Task goal:
From the line with "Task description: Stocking" to the final line, print the records exactly as they are.

Source data:
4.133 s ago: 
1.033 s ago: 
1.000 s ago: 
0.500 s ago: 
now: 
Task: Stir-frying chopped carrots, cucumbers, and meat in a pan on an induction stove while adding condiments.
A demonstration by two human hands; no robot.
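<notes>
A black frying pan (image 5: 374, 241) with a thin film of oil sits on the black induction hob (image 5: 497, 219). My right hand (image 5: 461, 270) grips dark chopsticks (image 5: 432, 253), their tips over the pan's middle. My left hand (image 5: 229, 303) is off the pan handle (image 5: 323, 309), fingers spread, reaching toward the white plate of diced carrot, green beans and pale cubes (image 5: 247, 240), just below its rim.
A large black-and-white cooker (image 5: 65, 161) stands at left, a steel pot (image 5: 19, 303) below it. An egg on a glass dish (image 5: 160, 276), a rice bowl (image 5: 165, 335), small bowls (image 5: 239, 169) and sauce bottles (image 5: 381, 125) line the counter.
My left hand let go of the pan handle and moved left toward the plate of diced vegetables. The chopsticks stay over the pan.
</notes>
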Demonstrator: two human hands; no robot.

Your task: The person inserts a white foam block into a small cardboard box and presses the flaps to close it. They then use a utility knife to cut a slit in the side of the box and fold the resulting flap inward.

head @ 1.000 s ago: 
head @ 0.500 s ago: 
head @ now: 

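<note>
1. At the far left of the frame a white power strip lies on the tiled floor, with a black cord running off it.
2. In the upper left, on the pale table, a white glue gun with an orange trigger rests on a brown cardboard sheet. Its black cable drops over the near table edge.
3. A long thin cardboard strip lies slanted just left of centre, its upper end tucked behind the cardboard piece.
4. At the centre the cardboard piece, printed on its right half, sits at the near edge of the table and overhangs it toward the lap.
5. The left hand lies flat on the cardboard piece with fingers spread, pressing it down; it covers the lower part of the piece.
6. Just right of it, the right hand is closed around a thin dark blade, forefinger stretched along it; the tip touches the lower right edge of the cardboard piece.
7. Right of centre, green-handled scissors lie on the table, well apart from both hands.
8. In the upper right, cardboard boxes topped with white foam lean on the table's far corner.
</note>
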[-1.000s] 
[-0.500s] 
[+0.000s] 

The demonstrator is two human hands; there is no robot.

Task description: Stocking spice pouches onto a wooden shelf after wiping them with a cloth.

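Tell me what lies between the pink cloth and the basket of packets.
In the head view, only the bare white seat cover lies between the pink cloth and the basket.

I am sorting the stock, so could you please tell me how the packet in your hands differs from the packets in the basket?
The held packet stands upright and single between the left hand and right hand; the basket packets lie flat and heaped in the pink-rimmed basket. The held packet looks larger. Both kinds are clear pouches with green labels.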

Your solution:
Task description: Stocking spice pouches onto a wooden shelf after wiping them with a cloth.

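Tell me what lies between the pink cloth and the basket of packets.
In the head view, only the bare white seat cover lies between the pink cloth and the basket.

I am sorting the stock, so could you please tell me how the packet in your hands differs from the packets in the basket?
The held packet stands upright and single between the left hand and right hand; the basket packets lie flat and heaped in the pink-rimmed basket. The held packet looks larger. Both kinds are clear pouches with green labels.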

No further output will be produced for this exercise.